She was tired and hungry. She wanted to sleep until all this was over and wake up into her past in Blue River. Three months had gone by since the passing of the Justice Law. She and Holly should be starting their senior year of high school. Mitchel should be a freshman in college. It all seemed like a dream from so long ago.

Mitchel stroked her walnut hair that nearly reached her butt now. She looked up into his brown eyes. “I’m sorry,” she said.

He kissed her head. “Everything is a mess and we’re all tired.” He pulled her even tighter to him. They melted into one another.

That evening, they sat around Zachariah’s dining table. Seth served up the doe he had killed that afternoon and butchered himself. Zachariah had given them full access and use of his home. Melanie couldn’t understand how or why he would do this for total strangers. Even before the Justice Law passed such trust and hospitality was near gone from the world. Ever since the war, people had grown more and more suspicious of one another. And who could blame them things had gone downhill fast and as far as Melanie could tell they continued to plummet without the bottom in sight.
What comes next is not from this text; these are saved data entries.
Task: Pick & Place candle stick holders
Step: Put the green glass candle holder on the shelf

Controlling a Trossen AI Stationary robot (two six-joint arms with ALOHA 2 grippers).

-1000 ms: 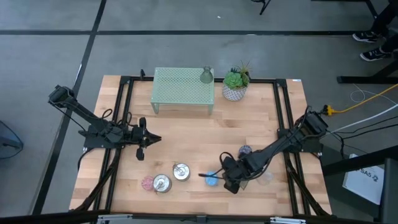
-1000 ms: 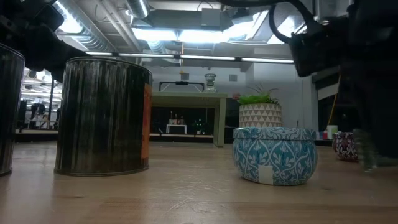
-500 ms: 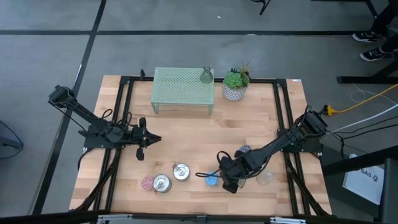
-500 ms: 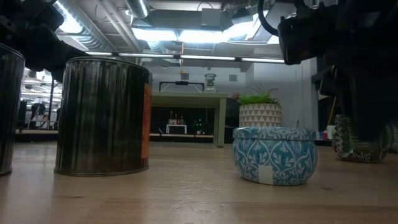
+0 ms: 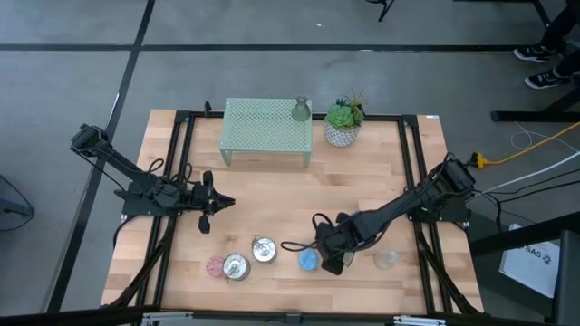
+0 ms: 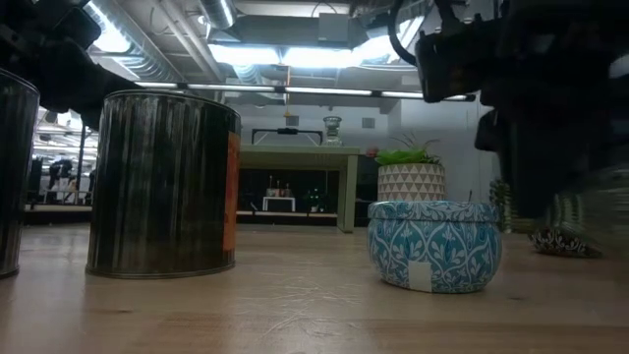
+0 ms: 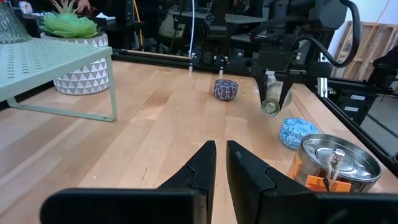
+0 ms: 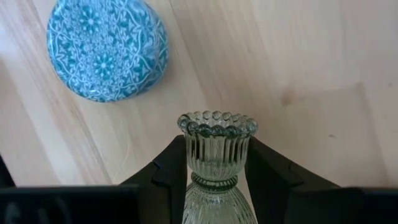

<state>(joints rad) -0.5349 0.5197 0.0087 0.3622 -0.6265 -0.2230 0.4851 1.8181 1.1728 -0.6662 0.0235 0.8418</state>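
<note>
My right gripper [image 8: 216,158] is shut on a pale green ribbed glass holder [image 8: 217,146], just right of the blue patterned tin [image 5: 308,260] near the table's front. Left of the tin stand two silver tins [image 5: 264,250] [image 5: 236,266] and a pink holder [image 5: 215,265]. A purple holder [image 7: 226,89] sits behind the right arm, and a clear glass one [image 5: 387,259] to its right. Another glass holder [image 5: 301,110] stands on the mint mesh stand [image 5: 267,127]. My left gripper [image 7: 221,158] waits shut at the table's left. My right gripper pinches the ribbed glass holder by its fluted body [image 8: 217,155], one finger [image 8: 171,165] on each side. The fingers come steeply from above. The scalloped rim [image 8: 217,123] points down at the table. The holder [image 7: 272,102] hangs below the fingers, just above the wood.
A green plant in a white patterned pot [image 5: 343,124] stands at the far edge, right of the mesh stand. Black rails [image 5: 181,163] run along both table sides. Bare wood [image 5: 290,199] lies across the table's middle.
My right gripper has carried the glass holder toward the table's left, closer to the blue tin, rolling about its own axis on the way. Its fingers have stayed shut on the holder. Everything else has kept its place.
</note>
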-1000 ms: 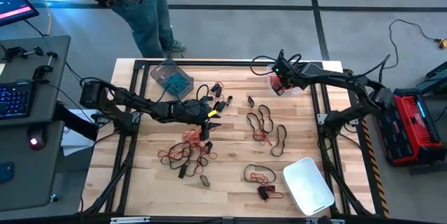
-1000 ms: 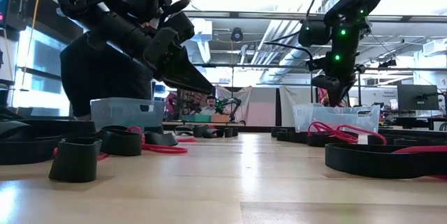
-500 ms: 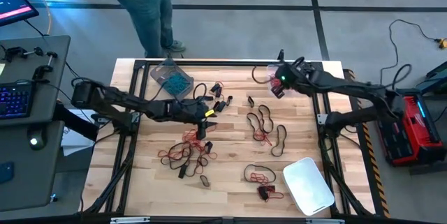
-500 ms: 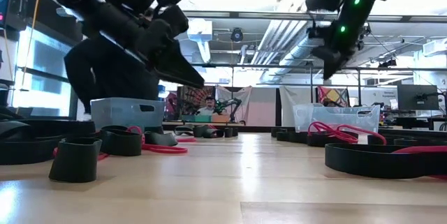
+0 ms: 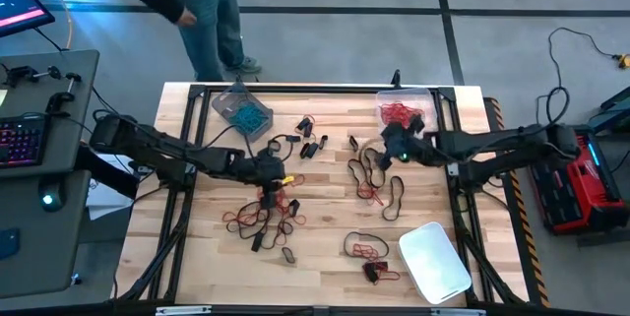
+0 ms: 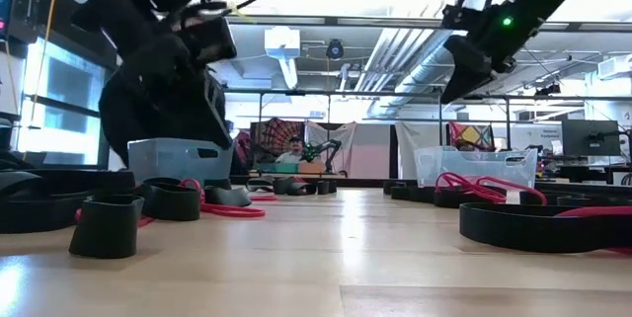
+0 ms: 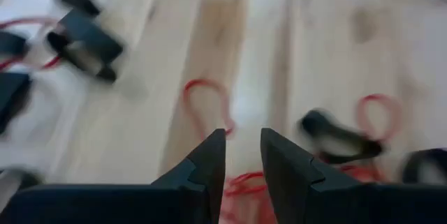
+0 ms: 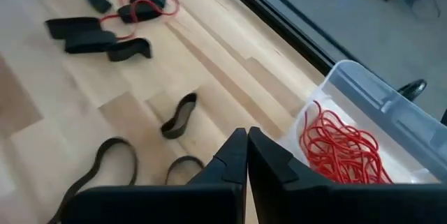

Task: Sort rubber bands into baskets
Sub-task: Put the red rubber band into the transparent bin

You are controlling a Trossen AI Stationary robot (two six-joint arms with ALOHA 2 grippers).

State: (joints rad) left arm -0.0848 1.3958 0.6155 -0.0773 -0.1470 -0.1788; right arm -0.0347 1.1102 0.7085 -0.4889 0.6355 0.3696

Zachariah’s son, Ryan Thunderhawk, joined them for dinner. He sat across the table from Melanie and Mitchel. He was a Weber County police detective on the homicide unit.

Ryan hadn’t been surprised that his father had invited them to stay in the cabin apparently this was not the first time Zachariah had invited travelers the sanctuary of his land while they waited for repairs to a vehicle.

The food was good. The best they had eaten in a long while. Everyone, but the Thunderhawks, went for a second plate.

Melanie poured gravy over her potatoes, green beans, and the venison while listening to the laughter behind her as Ryan told another story about when he was a new officer. She smiled forgetting the world outside that one room at least for a time.

Seth stepped up to the counter beside her. “How do you like my kill? Pretty good, huh?”

Melanie turned to face him. She looked him straight in the face. “You’ve always been a good hunter Seth. No one’s every questioned that.”

He broke off the eye contact to slide another slice of venison onto his plate with his knife. “Yeah, but I think this is the best doe I’ve brought down.”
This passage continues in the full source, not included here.